The aim of this study is to assess the performance of a novel self-administered serious game-based test, namely the Virtual Supermarket Test (VST), in detecting mild cognitive impairment (MCI) in a sample of older adults with subjective memory complaints (SMC), in comparison with two well-established screening instruments, the Montreal Cognitive Assessment (MoCA) and the Mini-Mental State Examination (MMSE).

Two groups, one of healthy older adults with SMC (N = 48) and one of MCI patients (N = 47) were recruited from day centers for cognitive disorders and administered the VST, the MoCA, the MMSE, and an extended pencil and paper neuropsychological test battery.

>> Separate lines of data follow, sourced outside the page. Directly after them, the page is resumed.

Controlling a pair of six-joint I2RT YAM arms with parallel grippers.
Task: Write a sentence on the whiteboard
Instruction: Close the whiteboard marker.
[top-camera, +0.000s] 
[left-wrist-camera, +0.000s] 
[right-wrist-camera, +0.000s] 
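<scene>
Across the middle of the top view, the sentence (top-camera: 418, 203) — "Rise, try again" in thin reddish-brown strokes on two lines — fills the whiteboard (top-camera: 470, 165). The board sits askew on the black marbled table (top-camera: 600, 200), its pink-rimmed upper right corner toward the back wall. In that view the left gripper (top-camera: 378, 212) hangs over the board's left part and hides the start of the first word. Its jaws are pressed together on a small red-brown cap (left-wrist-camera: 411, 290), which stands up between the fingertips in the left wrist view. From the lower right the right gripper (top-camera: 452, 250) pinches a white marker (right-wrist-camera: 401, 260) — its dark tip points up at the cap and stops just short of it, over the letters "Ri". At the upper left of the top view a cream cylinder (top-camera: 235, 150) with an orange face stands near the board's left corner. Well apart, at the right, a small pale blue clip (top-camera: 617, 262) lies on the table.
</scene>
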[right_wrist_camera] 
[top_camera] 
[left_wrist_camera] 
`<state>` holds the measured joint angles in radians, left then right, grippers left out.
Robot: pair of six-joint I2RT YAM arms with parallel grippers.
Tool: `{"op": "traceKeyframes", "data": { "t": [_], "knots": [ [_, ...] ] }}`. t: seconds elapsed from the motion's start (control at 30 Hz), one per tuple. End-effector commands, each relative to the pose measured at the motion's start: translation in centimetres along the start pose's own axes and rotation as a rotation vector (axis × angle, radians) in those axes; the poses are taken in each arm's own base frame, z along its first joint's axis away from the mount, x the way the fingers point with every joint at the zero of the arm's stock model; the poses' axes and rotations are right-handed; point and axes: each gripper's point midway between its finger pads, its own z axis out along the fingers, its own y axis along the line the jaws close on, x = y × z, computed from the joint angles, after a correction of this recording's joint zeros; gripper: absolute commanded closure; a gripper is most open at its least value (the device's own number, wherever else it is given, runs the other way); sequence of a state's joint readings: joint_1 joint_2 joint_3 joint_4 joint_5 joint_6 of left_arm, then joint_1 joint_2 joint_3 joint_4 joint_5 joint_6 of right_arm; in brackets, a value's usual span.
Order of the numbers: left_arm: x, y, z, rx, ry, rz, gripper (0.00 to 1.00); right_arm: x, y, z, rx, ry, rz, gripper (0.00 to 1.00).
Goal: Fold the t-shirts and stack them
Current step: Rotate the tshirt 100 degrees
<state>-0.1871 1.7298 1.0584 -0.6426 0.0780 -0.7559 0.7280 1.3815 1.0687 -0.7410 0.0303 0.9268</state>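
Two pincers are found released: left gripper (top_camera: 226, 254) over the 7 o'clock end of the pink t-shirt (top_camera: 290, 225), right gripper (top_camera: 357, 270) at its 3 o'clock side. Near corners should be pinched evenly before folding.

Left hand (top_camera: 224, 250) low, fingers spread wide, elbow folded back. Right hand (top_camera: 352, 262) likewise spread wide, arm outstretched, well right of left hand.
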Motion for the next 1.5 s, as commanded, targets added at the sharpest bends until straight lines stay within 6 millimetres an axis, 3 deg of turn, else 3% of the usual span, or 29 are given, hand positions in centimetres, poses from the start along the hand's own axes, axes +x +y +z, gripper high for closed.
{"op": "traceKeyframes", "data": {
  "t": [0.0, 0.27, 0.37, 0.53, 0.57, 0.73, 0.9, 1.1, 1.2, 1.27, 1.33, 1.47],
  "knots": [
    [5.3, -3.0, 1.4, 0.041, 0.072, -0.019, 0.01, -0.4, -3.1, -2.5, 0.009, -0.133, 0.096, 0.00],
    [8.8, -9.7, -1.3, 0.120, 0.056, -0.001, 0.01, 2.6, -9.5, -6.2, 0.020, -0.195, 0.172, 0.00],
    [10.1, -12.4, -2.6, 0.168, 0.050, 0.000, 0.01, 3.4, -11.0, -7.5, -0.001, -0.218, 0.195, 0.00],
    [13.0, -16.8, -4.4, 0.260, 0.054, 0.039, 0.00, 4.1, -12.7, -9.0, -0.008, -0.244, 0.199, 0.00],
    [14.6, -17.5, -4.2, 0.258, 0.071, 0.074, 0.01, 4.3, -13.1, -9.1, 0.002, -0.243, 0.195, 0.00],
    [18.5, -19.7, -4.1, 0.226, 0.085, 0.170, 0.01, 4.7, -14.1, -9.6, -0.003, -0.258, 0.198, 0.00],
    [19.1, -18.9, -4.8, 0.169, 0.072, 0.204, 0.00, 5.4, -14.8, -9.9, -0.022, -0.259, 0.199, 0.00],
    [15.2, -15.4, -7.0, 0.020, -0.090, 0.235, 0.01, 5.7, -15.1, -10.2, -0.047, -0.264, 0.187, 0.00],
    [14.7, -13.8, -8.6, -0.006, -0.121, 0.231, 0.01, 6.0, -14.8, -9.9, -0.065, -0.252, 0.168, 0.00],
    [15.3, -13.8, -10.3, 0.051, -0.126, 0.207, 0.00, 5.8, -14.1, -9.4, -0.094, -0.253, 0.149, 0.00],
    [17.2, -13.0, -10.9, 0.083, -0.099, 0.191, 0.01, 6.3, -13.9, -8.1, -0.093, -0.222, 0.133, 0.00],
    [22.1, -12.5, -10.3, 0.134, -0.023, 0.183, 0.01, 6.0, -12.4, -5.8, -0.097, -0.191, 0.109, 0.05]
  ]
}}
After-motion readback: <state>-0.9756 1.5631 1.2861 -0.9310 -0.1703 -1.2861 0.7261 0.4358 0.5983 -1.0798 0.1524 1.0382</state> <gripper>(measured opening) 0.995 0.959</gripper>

The VST displayed a correct classification rate (CCR) of 81.91% when differentiating between MCI patients and older adults with SMC, while the MoCA displayed of CCR of 72.04% and the MMSE displayed a CCR of 64.89%.

The three instruments assessed in this study displayed significantly different performances in differentiating between healthy older adults with SMC and MCI patients. The VST displayed a good CCR, while the MoCA displayed an average CCR and the MMSE displayed a poor CCR. The VST appears to be a robust tool for detecting MCI in a population of older adults with SMC.

The three instruments assessed in this study displayed significantly different performances in differentiating between healthy older adults with SMC and MCI patients. The VST displayed a good CCR, while the MoCA displayed an average CCR and the MMSE displayed a poor CCR. The VST appears to be a robust tool for detecting MCI in a population of older adults with SMC.

Advanced Alzheimer's disease (AD) has no effective treatment, and identifying early diagnosis markers can provide a time window for treatment.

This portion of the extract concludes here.